Quem anda pelo hospital sabe que Nina Rosa e Juca Pinduca vestem máscaras hospitalares feito chapéu em suas cabeças, guardam instrumentos musicais em seus jalecos e vestem um nariz vermelho que chega sempre antes delas. Enfim, coisas de palhaços. São as nossas cartas na manga para criar ficções, modificar a realidade dos espaços, das coisas e das relações.
Há nisso certa esquizofrenia. Caminhamos como se estivéssemos em cima de um muro entre o real e o imaginário, pois em nenhum momento podemos nos desgrudar da realidade que nos cerca, que nos dá o alimento e a inspiração para as cenas que criamos ali na hora, tendo como companheiros de atuação os médicos, as enfermeiras, as crianças; e como cenário as camas e os portas soros.
Creio que não somente eu, como muito dos meus colegas palhaços brincam com suas verdades. Mas nestes meses vivi uma nova experiência: a da realidade que nos invade. Estou grávida de 5 meses e tenho algo além do nariz vermelho que chega e já é logo notada: a barriga.
Essa realidade está aí e é inegável. Por mais que brinquemos, por mais que tragamos para o fato grandes absurdos como “se nascer daqui a um mês é uma calopsita, se demorar mais 3 meses é gente, agora se demorar mais uns 6 meses é uma anta!”, por mais que o irreal brinque com o real, as mães, enfermeiras e médicos sabem que ali há um serzinho que precisa e precisará de cuidados, que mais do que qualquer outro tem precauções para entrar em quartos, pois há riscos maiores.
Dia desses não pude entrar na UTI Infantil. Suspeita de catapora. Dra. Juca entrou junto com sua única companheira – a sua sanfona -, enquanto eu fiquei sentada junto a três mães, duas muito jovens e uma terceira talvez poucos anos mais velha que eu.
– Nossa, palhaça, você está grávida?, pergunta uma delas.
– Sim, respondo.
– É menina ou menino?
– Menina!
– E como vai se chamar?
– Estou dividida entre ‘Amoxilina’ ou ‘Tamiflu’, respondi.

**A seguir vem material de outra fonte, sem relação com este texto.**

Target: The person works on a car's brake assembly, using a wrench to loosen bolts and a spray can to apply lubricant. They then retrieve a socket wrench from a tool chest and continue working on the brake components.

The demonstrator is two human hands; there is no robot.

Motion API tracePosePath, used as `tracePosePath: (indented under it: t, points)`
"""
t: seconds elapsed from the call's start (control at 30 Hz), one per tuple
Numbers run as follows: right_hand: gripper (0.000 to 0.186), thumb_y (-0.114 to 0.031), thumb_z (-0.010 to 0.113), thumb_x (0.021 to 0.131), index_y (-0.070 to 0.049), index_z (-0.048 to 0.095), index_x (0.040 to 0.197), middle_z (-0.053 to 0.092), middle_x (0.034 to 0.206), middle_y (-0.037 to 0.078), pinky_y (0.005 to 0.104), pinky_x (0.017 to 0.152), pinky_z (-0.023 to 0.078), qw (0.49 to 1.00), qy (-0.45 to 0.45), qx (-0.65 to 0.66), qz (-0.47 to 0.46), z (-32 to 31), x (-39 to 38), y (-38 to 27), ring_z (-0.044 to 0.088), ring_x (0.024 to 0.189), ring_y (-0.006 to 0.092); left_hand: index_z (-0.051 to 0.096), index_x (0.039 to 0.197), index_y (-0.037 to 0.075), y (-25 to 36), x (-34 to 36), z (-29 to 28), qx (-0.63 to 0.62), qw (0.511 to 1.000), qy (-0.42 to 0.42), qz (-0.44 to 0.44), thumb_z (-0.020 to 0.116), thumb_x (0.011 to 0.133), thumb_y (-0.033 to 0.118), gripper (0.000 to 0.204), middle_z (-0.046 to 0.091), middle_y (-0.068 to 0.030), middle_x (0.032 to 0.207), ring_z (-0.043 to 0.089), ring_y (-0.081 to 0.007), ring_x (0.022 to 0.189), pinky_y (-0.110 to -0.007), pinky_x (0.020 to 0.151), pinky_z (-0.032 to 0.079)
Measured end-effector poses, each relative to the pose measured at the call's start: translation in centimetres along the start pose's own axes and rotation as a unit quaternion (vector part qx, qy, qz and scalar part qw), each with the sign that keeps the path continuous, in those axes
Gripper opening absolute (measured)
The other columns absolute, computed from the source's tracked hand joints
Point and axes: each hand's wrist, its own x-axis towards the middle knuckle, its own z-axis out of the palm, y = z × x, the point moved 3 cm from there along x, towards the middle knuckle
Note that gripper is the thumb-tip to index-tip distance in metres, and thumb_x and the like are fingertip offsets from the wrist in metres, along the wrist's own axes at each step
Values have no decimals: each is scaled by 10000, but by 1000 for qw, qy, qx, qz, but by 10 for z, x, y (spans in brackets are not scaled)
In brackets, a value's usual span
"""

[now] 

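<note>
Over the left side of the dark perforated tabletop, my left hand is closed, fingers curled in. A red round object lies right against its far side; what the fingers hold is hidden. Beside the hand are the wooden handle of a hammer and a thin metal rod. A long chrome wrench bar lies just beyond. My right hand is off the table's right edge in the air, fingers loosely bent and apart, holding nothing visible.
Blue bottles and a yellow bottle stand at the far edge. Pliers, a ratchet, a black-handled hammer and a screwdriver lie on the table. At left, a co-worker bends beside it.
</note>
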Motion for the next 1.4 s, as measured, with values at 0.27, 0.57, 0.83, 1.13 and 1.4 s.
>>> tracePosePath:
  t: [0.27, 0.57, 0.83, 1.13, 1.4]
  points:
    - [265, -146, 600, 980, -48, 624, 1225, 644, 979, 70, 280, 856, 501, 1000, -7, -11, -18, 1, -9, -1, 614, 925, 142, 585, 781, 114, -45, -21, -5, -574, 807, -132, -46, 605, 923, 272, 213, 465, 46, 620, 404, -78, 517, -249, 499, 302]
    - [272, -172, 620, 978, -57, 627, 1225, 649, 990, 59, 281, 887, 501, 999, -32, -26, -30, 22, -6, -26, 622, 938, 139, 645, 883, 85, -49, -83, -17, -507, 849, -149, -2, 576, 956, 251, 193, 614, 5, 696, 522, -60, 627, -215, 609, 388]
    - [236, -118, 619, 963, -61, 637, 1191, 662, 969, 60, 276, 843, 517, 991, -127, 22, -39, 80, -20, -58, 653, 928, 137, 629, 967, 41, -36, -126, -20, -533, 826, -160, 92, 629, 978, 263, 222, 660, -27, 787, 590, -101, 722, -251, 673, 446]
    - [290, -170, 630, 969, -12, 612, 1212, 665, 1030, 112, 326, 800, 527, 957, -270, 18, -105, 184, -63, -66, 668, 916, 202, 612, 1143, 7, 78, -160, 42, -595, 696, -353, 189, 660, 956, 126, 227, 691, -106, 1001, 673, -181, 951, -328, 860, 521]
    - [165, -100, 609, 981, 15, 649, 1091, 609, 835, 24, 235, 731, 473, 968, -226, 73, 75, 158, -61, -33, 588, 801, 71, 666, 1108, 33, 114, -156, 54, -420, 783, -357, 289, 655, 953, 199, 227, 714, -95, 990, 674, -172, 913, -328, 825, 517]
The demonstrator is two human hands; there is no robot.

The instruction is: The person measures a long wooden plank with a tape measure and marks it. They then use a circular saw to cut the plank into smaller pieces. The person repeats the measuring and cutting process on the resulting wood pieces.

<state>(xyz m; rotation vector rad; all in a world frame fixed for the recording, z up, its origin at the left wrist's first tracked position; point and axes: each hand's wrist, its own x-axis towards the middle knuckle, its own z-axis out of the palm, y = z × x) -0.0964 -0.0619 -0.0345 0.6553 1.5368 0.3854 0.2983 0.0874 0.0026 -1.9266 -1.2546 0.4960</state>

Elas riem e contam sobre nomes e suas gestações, numa bagunça típica de salão de manicure. As duas mais novas vão embora, Dra Juca sai da UTI, e vamos preparando para seguir para outras alas. A outra mamãe, que permanece sentada, me pergunta sorrindo:
– Posso colocar a mão na sua barriga, Nina?
Sem muita alternativa em casos assim, eu deixo. Então a realidade vem e nos invade. Invade à ela, que abraça minha barriga e chora; invade a mim, que escuta o palhaço pedir licença, meio sem graça acolhendo o abraço, as lágrimas, e aquela conversa sem palavras…
Ainda não sou mãe de fato, apenas uma gestante de primeira viagem entendendo a vida dentro de mim, mas naquele momento nada precisou ser dito. Eu sentia, de mãe pra mãe, toda a gestação dela em mim, toda a alegria dela quando esteve grávida, toda essa espera que passamos. E agora toda a trajetória de sua gestação até aquele momento sentada nas cadeiras de uma UTI voltando à espera… A esperança.
– Tudo vai ficar bem, digo. E ela devolve dizendo que só deseja saúde ao serzinho que virá.
Dra Juca, observando de início sem entender, passa a procurar alguma planta para poder regar com as lágrimas e não desperdiçar as gotinhas de água que caem dos olhos. E a ficção vem e transborda no sorriso da mãe!
Nós, que subvertemos a realidade o tempo todo, não estamos nunca preparados para a realidade que por vezes nos subverte, nos invade; mas ali o palhaço também mora. Ali entra a imaginação e a realidade – entre o que é humano e dói e entre o absurdo de imaginar lágrimas regando flores.